• Task to complete: In the records below, find the line with "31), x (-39" and the line with "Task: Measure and". Print both exactly, along with every line between them, and no other line.

• Material provided:
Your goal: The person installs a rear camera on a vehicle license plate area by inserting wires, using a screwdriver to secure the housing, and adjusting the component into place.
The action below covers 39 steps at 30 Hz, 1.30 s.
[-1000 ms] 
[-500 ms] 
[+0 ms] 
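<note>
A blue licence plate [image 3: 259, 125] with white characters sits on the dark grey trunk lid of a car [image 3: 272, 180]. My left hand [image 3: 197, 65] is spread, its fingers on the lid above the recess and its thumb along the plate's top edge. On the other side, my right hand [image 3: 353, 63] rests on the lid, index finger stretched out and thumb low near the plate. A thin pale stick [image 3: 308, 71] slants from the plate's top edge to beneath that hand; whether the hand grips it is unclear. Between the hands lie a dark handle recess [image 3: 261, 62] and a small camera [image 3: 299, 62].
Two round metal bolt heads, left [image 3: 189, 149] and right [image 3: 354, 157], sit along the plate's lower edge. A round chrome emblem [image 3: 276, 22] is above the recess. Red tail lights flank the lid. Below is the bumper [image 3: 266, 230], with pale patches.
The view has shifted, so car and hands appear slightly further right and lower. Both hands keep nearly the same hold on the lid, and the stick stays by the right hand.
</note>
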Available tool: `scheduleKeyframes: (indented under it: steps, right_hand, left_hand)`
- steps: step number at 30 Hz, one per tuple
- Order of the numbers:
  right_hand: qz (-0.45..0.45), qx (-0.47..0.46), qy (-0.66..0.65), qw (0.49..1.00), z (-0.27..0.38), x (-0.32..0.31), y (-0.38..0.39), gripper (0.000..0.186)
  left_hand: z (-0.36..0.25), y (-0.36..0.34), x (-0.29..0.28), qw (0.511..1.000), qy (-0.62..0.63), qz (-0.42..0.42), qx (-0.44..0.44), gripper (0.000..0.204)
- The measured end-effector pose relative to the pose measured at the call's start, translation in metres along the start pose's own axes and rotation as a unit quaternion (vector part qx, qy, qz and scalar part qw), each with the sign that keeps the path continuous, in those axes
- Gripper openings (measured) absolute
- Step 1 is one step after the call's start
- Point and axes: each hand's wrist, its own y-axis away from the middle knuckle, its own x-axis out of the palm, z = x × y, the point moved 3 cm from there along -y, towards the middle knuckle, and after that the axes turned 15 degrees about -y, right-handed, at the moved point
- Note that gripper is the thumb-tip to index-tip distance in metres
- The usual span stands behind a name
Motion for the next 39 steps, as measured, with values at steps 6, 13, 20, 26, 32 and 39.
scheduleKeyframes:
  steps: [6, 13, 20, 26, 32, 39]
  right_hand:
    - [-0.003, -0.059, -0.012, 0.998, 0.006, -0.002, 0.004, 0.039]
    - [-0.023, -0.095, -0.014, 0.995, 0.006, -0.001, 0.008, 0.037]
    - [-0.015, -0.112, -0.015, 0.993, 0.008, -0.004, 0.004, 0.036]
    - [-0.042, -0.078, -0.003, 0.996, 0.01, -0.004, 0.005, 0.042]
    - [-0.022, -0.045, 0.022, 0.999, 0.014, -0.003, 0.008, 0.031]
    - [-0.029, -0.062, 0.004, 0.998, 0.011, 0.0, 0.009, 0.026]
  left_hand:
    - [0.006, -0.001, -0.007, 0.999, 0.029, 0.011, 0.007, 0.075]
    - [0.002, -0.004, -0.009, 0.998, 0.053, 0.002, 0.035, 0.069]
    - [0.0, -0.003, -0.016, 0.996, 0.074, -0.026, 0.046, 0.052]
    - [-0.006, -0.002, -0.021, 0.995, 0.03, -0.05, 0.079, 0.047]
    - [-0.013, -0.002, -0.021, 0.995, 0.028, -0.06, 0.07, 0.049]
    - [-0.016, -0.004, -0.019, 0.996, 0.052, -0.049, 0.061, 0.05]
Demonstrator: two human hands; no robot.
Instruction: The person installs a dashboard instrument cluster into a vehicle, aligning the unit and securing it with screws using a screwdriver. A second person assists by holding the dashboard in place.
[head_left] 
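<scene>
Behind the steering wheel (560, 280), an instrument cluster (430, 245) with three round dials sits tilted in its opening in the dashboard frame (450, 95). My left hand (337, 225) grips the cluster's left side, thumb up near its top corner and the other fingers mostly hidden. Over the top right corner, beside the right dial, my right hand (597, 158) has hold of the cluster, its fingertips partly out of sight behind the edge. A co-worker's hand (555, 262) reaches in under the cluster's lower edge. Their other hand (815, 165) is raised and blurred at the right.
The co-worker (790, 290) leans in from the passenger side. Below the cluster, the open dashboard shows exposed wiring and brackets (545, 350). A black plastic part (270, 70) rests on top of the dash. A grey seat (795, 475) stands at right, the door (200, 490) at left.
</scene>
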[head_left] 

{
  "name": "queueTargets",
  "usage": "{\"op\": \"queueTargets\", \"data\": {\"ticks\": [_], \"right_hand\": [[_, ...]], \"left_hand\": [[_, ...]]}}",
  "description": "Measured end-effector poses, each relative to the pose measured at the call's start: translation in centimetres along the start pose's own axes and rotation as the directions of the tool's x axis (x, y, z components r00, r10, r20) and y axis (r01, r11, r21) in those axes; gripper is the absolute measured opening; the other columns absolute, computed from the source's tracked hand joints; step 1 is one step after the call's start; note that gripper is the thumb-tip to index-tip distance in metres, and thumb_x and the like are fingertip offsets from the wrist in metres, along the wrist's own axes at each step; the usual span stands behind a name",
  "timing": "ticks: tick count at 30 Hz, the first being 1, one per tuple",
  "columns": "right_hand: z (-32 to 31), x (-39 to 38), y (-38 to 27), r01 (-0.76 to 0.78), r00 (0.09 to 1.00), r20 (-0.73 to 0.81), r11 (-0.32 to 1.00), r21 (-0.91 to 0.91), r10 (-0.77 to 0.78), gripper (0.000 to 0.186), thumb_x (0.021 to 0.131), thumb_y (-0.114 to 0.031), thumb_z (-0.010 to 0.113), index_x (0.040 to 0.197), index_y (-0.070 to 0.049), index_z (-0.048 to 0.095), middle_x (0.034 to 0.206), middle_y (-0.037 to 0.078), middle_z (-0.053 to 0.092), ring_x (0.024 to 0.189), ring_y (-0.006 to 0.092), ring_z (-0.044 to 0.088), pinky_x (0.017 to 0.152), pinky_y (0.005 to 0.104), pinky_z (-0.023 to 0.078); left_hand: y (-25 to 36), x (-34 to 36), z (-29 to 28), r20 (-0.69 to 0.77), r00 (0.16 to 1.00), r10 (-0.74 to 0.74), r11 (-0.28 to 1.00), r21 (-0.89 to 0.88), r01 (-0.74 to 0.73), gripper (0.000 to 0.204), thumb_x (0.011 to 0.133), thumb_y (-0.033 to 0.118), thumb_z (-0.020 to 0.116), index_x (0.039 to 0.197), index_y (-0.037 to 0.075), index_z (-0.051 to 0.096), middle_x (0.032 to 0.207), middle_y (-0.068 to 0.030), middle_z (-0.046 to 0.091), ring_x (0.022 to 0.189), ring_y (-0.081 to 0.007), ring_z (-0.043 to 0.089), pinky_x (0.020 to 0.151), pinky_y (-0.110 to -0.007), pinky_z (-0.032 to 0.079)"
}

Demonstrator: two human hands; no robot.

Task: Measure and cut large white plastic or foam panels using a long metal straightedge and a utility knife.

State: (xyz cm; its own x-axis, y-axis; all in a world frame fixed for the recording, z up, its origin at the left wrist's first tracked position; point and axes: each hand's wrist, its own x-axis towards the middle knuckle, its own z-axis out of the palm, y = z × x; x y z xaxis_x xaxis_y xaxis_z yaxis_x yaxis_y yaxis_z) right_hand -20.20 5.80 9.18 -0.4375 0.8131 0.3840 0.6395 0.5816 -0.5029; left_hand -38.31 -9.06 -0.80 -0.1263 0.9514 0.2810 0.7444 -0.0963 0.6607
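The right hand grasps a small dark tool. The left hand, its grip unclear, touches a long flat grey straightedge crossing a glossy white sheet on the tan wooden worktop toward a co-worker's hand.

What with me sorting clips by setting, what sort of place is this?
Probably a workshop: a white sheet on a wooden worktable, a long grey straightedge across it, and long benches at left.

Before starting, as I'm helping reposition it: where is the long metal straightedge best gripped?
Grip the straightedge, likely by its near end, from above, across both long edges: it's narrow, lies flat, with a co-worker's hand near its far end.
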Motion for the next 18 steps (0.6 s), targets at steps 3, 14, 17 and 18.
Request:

• Response:
  "columns": "right_hand: z (-32 to 31), x (-39 to 38), y (-38 to 27), r01 (-0.76 to 0.78), r00 (0.09 to 1.00), r20 (-0.73 to 0.81), r11 (-0.32 to 1.00), r21 (-0.91 to 0.91), r10 (-0.77 to 0.78), gripper (0.000 to 0.186), thumb_x (0.021 to 0.131), thumb_y (-0.114 to 0.031), thumb_z (-0.010 to 0.113), index_x (0.040 to 0.197), index_y (-0.070 to 0.049), index_z (-0.048 to 0.095), middle_x (0.034 to 0.206), middle_y (-0.037 to 0.078), middle_z (-0.053 to 0.092), ring_x (0.024 to 0.189), ring_y (-0.006 to 0.092), ring_z (-0.044 to 0.088), pinky_x (0.017 to 0.152), pinky_y (0.005 to 0.104), pinky_z (-0.023 to 0.078); left_hand: y (-25 to 36), x (-34 to 36), z (-29 to 28), r20 (-0.69 to 0.77), r00 (0.16 to 1.00), r10 (-0.74 to 0.74), r11 (-0.28 to 1.00), r21 (-0.89 to 0.88), r01 (-0.74 to 0.73), gripper (0.000 to 0.204), thumb_x (0.011 to 0.133), thumb_y (-0.033 to 0.118), thumb_z (-0.020 to 0.116), index_x (0.039 to 0.197), index_y (-0.037 to 0.075), index_z (-0.051 to 0.096), middle_x (0.032 to 0.207), middle_y (-0.068 to 0.030), middle_z (-0.046 to 0.091), ring_x (0.022 to 0.189), ring_y (-0.081 to 0.007), ring_z (-0.043 to 0.089), pinky_x (0.020 to 0.151), pinky_y (-0.110 to -0.007), pinky_z (-0.032 to 0.079)"
}

Demonstrator: two human hands; no robot.

Task: Measure and cut large white plastic or foam panels using a long metal straightedge and a utility knife.

The answer is now complete.